*GIVEN INFORMATION*.
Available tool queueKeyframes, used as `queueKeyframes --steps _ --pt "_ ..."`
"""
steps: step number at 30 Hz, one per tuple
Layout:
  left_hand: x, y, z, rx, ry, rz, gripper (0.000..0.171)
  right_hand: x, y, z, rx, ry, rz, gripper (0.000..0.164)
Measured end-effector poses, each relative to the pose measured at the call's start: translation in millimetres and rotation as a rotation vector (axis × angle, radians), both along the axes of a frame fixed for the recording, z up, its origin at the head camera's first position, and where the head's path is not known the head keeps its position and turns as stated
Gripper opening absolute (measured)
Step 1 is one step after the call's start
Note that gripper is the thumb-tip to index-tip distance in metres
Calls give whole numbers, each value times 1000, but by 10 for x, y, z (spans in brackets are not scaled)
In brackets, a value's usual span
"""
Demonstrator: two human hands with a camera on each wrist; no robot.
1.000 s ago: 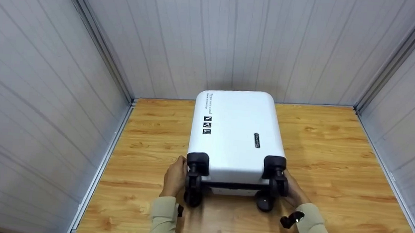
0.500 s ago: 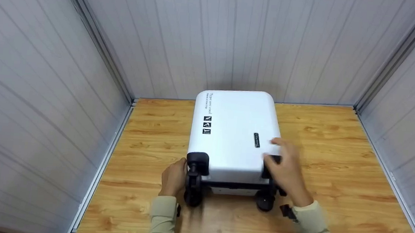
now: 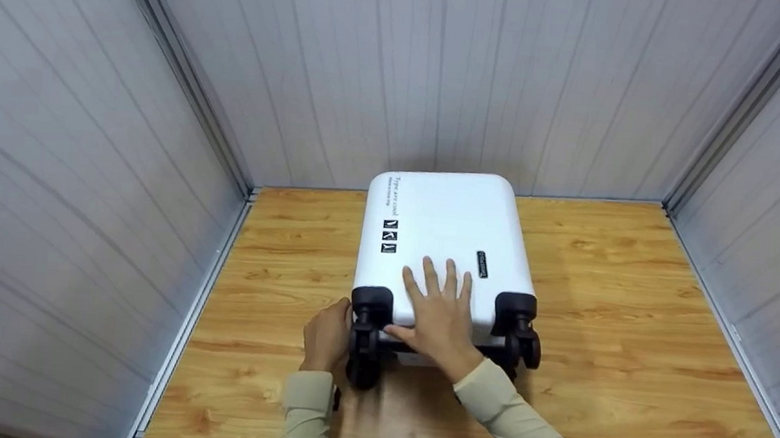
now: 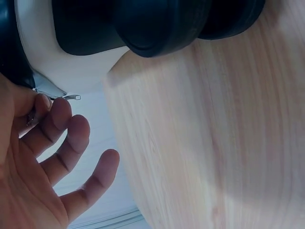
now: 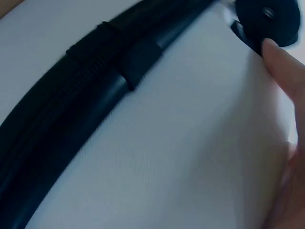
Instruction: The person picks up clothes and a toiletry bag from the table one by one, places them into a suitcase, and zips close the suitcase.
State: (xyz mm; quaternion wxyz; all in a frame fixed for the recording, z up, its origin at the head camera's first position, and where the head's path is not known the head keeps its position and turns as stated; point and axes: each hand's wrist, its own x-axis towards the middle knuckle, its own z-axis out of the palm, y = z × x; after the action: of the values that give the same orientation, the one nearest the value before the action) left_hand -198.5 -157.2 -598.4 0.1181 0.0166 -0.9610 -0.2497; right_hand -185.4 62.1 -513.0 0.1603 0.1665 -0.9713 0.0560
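A white suitcase (image 3: 443, 216) lies flat on the floor, its black wheels (image 3: 524, 344) toward me. My left hand (image 3: 327, 335) is at its left side, beside the near left wheel. In the left wrist view, thumb and forefinger pinch a small metal zipper pull (image 4: 31, 117) at the black zipper band, while the other fingers are half bent. A second zipper pull (image 4: 74, 97) pokes out just past the fingertips. With fingers spread, my right hand (image 3: 439, 318) rests on the near end of the upper shell. The right wrist view shows the black zipper band (image 5: 57, 124) across the white shell.
Wood-look flooring (image 3: 635, 325) surrounds the suitcase. Pale panel walls (image 3: 445, 68) rise behind it and on both sides, the back one close to its far end.
My right hand has left the suitcase's right side, come up over the near right corner, and settled flat on the top. The left hand stays nearly where it was.
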Motion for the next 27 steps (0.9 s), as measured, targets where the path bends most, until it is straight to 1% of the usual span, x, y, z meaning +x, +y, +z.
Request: queueKeyframes --steps 2,7,11,16,18,21,25,27 --pt "15 -1 -9 -3 4 7 31 -18 -69 -43 24 37 -32 105" --pt "64 10 -21 -11 41 2 31 -40 -164 -112 11 144 -83 98" --pt "147 22 -36 -8 71 8 32 -51 -192 -130 -6 198 -101 95" --pt "269 40 -41 -24 136 19 34 -81 -213 -131 -33 208 -97 94" --pt "308 48 -38 -25 150 21 33 -97 -226 -126 -42 208 -98 94" --pt "361 62 -40 -23 145 22 28 -123 -249 -119 -38 193 -112 94" --pt "426 82 -51 -11 119 35 18 -147 -276 -115 -16 160 -133 96" --pt "461 96 -61 -6 121 42 12 -156 -286 -112 -7 154 -137 97"
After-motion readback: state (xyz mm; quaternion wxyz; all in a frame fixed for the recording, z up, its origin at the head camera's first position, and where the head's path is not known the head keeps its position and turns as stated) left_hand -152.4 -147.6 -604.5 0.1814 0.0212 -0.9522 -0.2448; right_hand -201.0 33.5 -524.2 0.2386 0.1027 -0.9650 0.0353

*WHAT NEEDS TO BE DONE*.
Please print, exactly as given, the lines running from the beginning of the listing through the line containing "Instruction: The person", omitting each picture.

*WRITTEN RESPONSE*.
Available tool queueKeyframes, used as `queueKeyframes --steps _ --pt "_ ..."`
"""
steps: step number at 30 Hz, one per tuple
Layout:
  left_hand: x, y, z, rx, ry, rz, gripper (0.000..0.171)
  right_hand: x, y, z, rx, ry, rz, gripper (0.000..0.164)
Measured end-effector poses, each relative to the pose measured at the call's start: translation in millimetres and rotation as a rotation vector (axis × angle, radians), both along the axes of a frame fixed for the recording, z up, its origin at the head camera's first position, and where the head's path is not known the head keeps its position and turns as stated
Gripper opening absolute (measured)
Step 1 is one step after the call's start
Note that gripper is the thumb-tip to index-tip distance in metres
Calls give whole numbers, each value times 1000, but by 10 for x, y, z (spans in brackets are not scaled)
In brackets, a value's usual span
"""
Demonstrator: two human hands with a camera on each wrist; no robot.
1.000 s ago: 
0.500 s ago: 
now: 
now: 
now: 
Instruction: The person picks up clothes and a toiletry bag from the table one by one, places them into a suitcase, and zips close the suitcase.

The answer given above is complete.